#### Directions:
Read the records below and report each line in which "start" occurs.

#### The data:
☆ ☆ ☆

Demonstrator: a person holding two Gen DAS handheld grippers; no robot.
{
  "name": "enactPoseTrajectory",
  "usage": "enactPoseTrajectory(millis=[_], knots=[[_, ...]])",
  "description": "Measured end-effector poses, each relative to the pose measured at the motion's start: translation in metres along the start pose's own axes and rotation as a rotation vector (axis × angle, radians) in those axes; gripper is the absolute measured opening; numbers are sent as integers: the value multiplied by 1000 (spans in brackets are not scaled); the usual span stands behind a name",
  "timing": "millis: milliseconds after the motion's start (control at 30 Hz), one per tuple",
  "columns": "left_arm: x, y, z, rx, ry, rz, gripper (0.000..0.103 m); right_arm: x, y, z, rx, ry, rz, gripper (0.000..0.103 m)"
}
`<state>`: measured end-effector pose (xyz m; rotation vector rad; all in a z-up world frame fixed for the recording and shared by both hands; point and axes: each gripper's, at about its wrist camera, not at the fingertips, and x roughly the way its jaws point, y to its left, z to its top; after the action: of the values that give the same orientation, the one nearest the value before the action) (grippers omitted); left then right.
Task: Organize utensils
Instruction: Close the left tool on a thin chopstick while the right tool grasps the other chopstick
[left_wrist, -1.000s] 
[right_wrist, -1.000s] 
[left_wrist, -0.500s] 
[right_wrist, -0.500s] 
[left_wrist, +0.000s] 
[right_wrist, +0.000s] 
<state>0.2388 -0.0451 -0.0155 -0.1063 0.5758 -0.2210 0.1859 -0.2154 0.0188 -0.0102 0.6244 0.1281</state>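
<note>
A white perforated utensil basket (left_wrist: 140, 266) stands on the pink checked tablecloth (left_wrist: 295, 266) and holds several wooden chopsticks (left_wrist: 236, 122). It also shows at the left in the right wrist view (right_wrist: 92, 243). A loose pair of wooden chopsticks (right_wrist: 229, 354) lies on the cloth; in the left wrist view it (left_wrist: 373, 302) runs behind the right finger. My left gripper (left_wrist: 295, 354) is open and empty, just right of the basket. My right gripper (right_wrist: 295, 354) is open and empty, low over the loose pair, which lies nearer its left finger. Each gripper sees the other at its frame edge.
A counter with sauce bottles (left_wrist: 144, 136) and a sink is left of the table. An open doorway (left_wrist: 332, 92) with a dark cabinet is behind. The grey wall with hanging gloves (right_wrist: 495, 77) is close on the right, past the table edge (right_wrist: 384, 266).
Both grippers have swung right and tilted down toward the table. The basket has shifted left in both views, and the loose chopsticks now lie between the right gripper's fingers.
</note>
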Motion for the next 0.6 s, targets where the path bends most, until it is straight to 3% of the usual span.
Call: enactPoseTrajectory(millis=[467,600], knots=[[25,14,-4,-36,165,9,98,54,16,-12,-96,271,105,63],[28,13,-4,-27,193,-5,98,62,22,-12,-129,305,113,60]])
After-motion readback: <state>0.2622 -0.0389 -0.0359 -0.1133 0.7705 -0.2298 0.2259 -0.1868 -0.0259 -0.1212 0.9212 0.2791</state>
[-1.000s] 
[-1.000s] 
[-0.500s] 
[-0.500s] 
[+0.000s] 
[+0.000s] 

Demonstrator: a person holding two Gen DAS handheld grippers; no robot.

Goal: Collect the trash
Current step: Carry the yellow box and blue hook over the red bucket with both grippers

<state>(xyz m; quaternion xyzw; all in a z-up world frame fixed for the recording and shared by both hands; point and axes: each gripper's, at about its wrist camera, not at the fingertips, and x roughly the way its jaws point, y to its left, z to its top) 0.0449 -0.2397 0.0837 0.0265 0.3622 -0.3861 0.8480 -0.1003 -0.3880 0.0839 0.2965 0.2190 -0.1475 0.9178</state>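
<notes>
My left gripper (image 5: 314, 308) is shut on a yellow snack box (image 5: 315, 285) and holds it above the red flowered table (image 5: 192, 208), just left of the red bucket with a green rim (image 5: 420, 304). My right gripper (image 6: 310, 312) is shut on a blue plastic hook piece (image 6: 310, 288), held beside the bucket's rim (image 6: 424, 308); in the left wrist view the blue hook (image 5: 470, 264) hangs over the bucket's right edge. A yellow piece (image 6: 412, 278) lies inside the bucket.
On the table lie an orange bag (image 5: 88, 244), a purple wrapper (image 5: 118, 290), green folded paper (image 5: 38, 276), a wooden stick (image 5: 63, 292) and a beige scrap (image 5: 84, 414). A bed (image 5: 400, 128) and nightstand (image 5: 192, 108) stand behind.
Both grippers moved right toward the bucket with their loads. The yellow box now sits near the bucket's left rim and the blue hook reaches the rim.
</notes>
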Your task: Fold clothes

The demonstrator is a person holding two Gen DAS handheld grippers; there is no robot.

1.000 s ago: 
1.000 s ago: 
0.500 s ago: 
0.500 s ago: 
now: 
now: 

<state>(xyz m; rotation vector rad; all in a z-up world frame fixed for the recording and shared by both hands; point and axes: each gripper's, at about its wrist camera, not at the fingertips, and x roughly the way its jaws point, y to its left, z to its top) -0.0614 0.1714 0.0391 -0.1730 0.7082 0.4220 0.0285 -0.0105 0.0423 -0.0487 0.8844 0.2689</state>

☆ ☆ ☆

#### Answer:
  "description": "Measured end-effector poses, each relative to the pose measured at the motion's start: translation in metres along the start pose's own axes and rotation as a rotation vector (axis × angle, radians) in those axes; gripper is the absolute measured opening; numbers are sent as integers: the value multiplied by 1000 (spans in brackets are not scaled); the usual span stands behind a name",
  "timing": "millis: milliseconds after the motion's start (control at 30 Hz), one per tuple",

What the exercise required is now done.